INSTRUCTIONS TO FOLLOW – From the data below, retype exactly the lines starting with the one that contains "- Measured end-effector" and ending with the one that contains "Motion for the", both included.
◇ ◇ ◇ ◇
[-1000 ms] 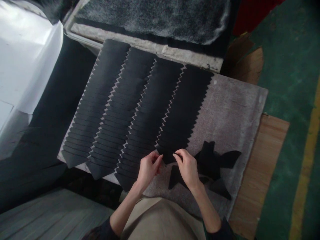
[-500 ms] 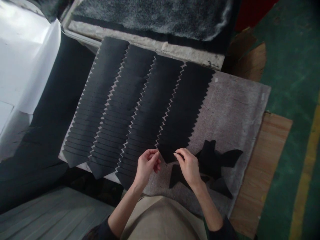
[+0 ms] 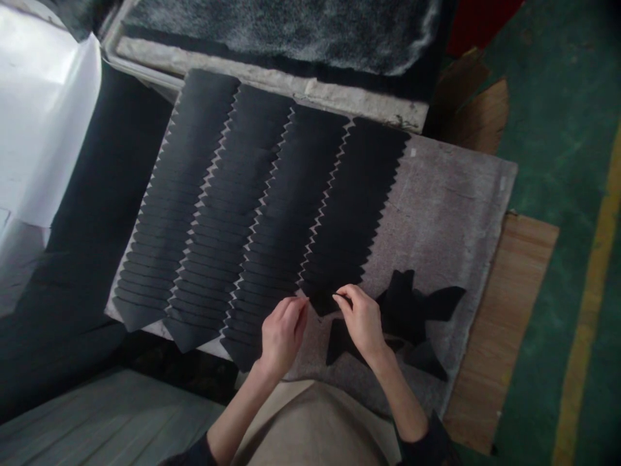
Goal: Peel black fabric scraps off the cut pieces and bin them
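My right hand (image 3: 363,323) pinches the right edge of a black cut piece (image 3: 323,299) between thumb and finger, at the near end of the rightmost row. My left hand (image 3: 284,333) is closed, its fingertips together at that piece's left corner; whatever they hold is hidden. Four-sided rows of overlapping black pieces (image 3: 204,162) with pointed ends lie side by side on a greyish board (image 3: 446,213). Loose black pieces (image 3: 407,301) of the same material lie in a jumble just right of my right hand, partly behind it.
Beyond the board is a pale-edged tray (image 3: 339,96) holding dark fuzzy material (image 3: 291,32). White sheeting (image 3: 48,116) is at the left. A wooden board (image 3: 509,310) sticks out at the right, above a green floor (image 3: 543,336) with a yellow line (image 3: 592,272).
My left hand has turned knuckles-up, and its fingers have closed toward the piece's left corner. My right hand keeps its pinch. The whole view has shifted slightly.
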`<state>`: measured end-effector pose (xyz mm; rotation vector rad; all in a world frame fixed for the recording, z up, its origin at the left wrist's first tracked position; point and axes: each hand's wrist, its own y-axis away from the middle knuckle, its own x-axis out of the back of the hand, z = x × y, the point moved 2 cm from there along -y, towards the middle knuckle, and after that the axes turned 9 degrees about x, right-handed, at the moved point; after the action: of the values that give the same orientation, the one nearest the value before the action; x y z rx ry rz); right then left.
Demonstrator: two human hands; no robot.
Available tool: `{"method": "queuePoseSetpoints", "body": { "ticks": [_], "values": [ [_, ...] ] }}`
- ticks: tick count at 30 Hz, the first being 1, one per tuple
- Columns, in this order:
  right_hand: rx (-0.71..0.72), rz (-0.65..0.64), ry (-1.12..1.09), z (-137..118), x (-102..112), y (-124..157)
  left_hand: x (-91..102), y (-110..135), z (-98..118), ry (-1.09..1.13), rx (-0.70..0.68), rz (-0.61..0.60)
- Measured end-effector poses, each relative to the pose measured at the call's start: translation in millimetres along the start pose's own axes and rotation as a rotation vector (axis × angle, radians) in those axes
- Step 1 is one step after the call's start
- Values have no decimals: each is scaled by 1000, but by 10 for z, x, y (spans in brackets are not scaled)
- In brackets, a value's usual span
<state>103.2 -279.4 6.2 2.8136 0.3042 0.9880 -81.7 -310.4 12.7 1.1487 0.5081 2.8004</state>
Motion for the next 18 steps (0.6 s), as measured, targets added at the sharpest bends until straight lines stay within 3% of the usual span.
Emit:
{"method": "queuePoseSetpoints", "body": {
  "ticks": [2, 5, 18],
  "values": [
    [-5, 0, -6, 2, 2, -4, -33, 21, -13, -178, -240, 0],
    [-10, -4, -15, -2, 11, -6, -103, 23, -64, -344, -382, -24],
    [-74, 24, 110, -17, 54, 5, -140, 31, -58, -487, -388, -26]
  ]
}}
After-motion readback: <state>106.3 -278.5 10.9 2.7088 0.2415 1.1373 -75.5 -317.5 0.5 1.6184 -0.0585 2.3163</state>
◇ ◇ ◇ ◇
EXERCISE SOLUTION –
- Measured end-effector poses, each relative to the pose measured at the call's start: translation in millimetres along the start pose's own axes and rotation as a rotation vector (axis × angle, radians) in those axes
- Step 1 is one step after the call's start
- Values have no decimals: each is scaled by 1000, but by 10 for z, x, y (spans in brackets are not scaled)
- In brackets, a value's usual span
<state>103.2 -279.4 6.2 2.8136 0.3042 0.9880 -81.7 -310.4 12.7 1.1487 0.5081 2.8004</state>
Motion for the next 18 steps (0.6 s), as measured, targets added at the sharpest bends until straight lines stay within 3% of the usual span.

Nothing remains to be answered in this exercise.